What is being asked:
Transcribe the data that follows in full. Leave out the pictures.
Dataset content START
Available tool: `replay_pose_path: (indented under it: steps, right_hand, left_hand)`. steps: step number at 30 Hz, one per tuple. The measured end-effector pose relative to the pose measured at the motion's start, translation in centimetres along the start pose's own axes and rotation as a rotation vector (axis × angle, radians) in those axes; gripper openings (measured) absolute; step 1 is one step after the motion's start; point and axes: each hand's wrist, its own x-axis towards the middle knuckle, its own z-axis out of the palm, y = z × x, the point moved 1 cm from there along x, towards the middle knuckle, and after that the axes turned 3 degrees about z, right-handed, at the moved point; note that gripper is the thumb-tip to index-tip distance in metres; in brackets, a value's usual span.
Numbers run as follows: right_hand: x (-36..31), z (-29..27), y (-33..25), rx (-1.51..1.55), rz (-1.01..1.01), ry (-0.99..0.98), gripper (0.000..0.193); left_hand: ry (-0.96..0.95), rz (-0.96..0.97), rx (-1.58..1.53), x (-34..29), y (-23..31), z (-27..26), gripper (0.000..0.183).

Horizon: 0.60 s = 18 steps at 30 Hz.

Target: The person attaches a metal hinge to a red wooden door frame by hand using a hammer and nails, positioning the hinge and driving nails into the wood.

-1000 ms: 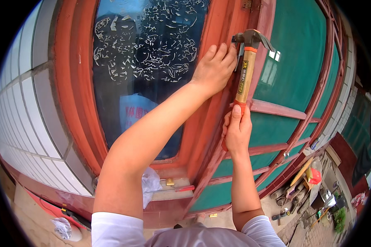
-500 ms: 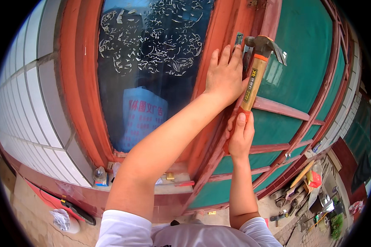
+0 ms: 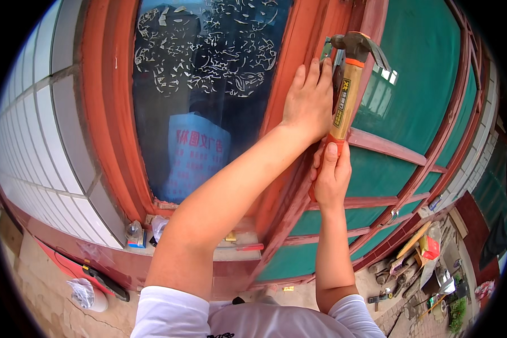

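Observation:
My right hand [image 3: 332, 172] is wrapped round the red grip of a claw hammer [image 3: 346, 96] with a wooden handle. The hammer stands nearly upright, its head [image 3: 352, 45] at the top with the claw pointing right. My left hand [image 3: 310, 101] lies with fingers stretched upward on the orange-red window frame [image 3: 279, 84]. Its fingertips touch the lower end of a small metal plate [image 3: 326, 47] that looks like a hinge. The hammer's face is just right of that plate; whether they touch I cannot tell. Part of the metal is hidden behind my fingers and the hammer.
A red-framed casement with green mesh [image 3: 417, 67] stands swung out on the right. Below the glass pane [image 3: 208, 107], a sill [image 3: 219, 254] holds a yellow padlock and a red-ended rod. A white bucket [image 3: 97, 301] stands lower left; wood and tools [image 3: 414, 265] lie lower right.
The hammer and my right hand have risen slightly. My left hand has stayed near the metal plate, its fingers a little straighter and closer together.

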Motion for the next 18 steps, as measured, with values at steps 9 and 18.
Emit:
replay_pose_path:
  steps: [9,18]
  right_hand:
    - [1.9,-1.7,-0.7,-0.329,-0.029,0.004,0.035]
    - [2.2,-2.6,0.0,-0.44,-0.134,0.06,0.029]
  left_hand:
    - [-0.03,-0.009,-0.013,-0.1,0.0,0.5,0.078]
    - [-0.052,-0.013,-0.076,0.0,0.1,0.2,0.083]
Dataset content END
Reply:
Available tool: `replay_pose_path: (indented under it: steps, right_hand, left_hand)`. steps: step number at 30 Hz, one per tuple. The measured end-effector pose relative to the pose measured at the motion's start, translation in centimetres along the start pose's own axes and rotation as a rotation vector (axis × angle, radians) in those axes; gripper openings (measured) absolute; step 1 is one step after the motion's start; point and axes: each hand's wrist, its own x-axis towards the middle knuckle, its own z-axis out of the palm, y = z × x, the point moved 1 cm from there along x, towards the middle knuckle, and after that the axes turned 3 degrees about z, right-handed, at the moved point; note that gripper is the thumb-tip to index-tip distance in metres; in brackets, a value's usual span.
Numbers run as follows: right_hand: x (-36..31), z (-29..27), y (-33..25), rx (-1.51..1.55), rz (-1.01..1.01), ry (-0.99..0.98), gripper (0.000..0.193); left_hand: ry (-0.96..0.95), rz (-0.96..0.97), rx (-1.58..1.53), x (-34..29), y (-23..31), z (-27..26), gripper (0.000..0.183).

Horizon: 0.60 s = 18 steps at 30 Hz.

Target: The person attaches a metal hinge to a red wooden door frame by hand using a hammer and nails, positioning the hinge and driving nails into the wood.

-1000 ms: 
-500 ms: 
+0 ms: 

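Observation:
My right hand [image 3: 332, 172] is wrapped round the red grip of a claw hammer [image 3: 346, 96] with a wooden handle. The hammer stands nearly upright, its head [image 3: 352, 45] at the top with the claw pointing right. My left hand [image 3: 310, 101] lies with fingers stretched upward on the orange-red window frame [image 3: 279, 84]. Its fingertips touch the lower end of a small metal plate [image 3: 326, 47] that looks like a hinge. The hammer's face is just right of that plate; whether they touch I cannot tell. Part of the metal is hidden behind my fingers and the hammer.
A red-framed casement with green mesh [image 3: 417, 67] stands swung out on the right. Below the glass pane [image 3: 208, 107], a sill [image 3: 219, 254] holds a yellow padlock and a red-ended rod. A white bucket [image 3: 97, 301] stands lower left; wood and tools [image 3: 414, 265] lie lower right.
The hammer and my right hand have risen slightly. My left hand has stayed near the metal plate, its fingers a little straighter and closer together.
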
Motion for the next 18 steps, as measured, with values at steps 9 and 18.
Emit:
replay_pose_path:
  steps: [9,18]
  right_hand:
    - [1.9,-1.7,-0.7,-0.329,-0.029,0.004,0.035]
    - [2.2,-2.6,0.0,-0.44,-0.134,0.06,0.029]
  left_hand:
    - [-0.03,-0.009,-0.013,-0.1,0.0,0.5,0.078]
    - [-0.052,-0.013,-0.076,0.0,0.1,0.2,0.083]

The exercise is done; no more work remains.